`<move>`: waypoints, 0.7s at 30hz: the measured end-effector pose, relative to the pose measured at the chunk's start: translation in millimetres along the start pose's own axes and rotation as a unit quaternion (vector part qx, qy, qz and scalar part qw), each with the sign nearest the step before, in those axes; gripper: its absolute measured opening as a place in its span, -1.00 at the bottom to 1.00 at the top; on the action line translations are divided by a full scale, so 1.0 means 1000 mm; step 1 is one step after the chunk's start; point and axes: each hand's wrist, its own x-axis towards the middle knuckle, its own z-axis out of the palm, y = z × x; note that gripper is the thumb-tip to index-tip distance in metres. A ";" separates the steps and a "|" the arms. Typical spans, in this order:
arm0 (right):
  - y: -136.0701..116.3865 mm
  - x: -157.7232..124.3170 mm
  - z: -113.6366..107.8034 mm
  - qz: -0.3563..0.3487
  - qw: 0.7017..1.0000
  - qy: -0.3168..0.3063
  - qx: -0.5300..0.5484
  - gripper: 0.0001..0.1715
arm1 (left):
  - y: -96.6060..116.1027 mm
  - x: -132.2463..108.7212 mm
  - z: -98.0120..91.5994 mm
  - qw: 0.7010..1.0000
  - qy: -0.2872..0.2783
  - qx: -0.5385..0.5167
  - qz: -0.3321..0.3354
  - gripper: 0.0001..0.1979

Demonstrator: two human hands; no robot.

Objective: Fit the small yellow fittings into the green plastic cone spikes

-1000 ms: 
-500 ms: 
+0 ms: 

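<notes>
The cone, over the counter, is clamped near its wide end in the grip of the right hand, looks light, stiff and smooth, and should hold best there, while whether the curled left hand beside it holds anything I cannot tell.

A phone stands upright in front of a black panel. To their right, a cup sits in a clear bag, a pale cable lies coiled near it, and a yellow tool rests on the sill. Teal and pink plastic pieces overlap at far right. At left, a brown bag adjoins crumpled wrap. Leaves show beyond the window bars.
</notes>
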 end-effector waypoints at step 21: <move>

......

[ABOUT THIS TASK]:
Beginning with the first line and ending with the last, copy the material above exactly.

[ANSWER TO THE PROBLEM]:
`<move>`: waypoints, 0.7s at 30hz: the measured end-effector pose, relative to the pose measured at the chunk's start: translation in millimetres along the start pose's own axes and rotation as a unit quaternion (vector part qx, qy, qz and scalar part qw), each with the sign nearest the step before, in those axes; gripper: its absolute measured opening as a place in its span, -1.00 at the bottom to 1.00 at the top; on the action line translations are divided by a full scale, so 1.0 means 1000 mm; step 1 is one step after the chunk's start; point and axes: each hand's wrist, its own x-axis towards the middle knuckle, its own z-axis out of the palm, y = z × x; note that gripper is the thumb-tip to index-tip distance in metres. A ";" separates the steps and a "|" the arms. Typical spans, in this order:
arm0 (right):
  - y: -136.0701..116.3865 mm
  - x: -157.7232..124.3170 mm
  - z: -113.6366..107.8034 mm
  - qz: -0.3563..0.3487
  - qw: 0.7017..1.0000
  - qy: -0.3168..0.3063
  - qx: -0.5300..0.5484
  - gripper: 0.0001..0.1715
arm1 (left):
  - y: -96.6060..116.1027 mm
  - x: -132.2463..108.7212 mm
  - z: -98.0120..91.5994 mm
  - qw: 0.7010..1.0000
  - qy: -0.2872..0.2783
  - qx: -0.5385..0.5167
  - qz: -0.3321..0.3354
  - gripper: 0.0001..0.1979

Demonstrator: two human hands; no robot.

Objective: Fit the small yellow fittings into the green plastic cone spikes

-1000 ms: 
-500 ms: 
+0 ms: 

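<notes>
The cone, over the counter, is clamped near its wide end in the grip of the right hand, looks light, stiff and smooth, and should hold best there, while whether the curled left hand beside it holds anything I cannot tell.

A phone stands upright in front of a black panel. To their right, a cup sits in a clear bag, a pale cable lies coiled near it, and a yellow tool rests on the sill. Teal and pink plastic pieces overlap at far right. At left, a brown bag adjoins crumpled wrap. Leaves show beyond the window bars.
</notes>
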 end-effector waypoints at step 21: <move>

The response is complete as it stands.